Recorded information:
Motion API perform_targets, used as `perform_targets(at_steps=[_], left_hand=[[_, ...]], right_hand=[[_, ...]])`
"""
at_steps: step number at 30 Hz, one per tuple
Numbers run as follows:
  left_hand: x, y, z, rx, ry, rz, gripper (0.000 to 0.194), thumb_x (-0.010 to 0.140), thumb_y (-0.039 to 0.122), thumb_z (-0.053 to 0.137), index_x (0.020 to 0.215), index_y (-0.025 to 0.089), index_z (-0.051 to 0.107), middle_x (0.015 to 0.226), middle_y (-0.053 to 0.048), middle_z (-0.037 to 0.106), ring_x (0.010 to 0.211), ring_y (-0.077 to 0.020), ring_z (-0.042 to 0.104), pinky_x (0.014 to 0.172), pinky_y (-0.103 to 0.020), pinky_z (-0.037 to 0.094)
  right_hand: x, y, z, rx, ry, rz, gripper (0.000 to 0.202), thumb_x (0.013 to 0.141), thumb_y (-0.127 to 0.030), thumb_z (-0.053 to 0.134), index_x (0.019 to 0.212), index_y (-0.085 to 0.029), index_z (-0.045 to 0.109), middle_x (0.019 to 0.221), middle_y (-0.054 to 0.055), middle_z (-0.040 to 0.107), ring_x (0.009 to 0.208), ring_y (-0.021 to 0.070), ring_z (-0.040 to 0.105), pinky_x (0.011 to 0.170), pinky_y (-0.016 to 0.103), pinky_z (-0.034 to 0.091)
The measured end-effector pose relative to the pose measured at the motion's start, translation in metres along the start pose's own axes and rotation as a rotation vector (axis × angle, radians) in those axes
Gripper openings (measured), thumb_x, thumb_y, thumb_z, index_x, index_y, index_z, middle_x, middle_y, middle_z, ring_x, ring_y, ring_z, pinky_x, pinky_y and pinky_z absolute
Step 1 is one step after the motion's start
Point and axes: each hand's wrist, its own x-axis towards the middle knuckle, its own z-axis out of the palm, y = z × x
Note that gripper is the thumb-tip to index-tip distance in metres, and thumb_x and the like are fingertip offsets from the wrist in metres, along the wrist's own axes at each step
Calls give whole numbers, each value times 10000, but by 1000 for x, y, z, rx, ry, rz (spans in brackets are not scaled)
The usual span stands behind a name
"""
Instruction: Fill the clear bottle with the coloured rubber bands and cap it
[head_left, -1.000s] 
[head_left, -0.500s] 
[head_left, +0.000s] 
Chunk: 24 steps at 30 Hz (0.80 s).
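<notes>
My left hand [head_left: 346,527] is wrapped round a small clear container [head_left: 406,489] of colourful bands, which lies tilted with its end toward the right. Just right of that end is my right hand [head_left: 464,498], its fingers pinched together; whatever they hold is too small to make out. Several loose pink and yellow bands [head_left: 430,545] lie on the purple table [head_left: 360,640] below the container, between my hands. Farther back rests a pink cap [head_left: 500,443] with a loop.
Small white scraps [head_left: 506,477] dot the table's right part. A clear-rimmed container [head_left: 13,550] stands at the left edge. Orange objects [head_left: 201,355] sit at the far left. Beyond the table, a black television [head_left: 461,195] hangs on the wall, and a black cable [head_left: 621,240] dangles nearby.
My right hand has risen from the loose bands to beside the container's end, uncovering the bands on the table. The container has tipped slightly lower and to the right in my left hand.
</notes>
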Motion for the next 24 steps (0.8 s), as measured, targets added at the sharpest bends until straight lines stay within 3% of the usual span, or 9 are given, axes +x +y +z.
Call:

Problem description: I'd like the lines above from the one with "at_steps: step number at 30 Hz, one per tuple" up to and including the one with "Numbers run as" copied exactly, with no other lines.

Response area:
at_steps: step number at 30 Hz, one per tuple
Numbers run as follows:

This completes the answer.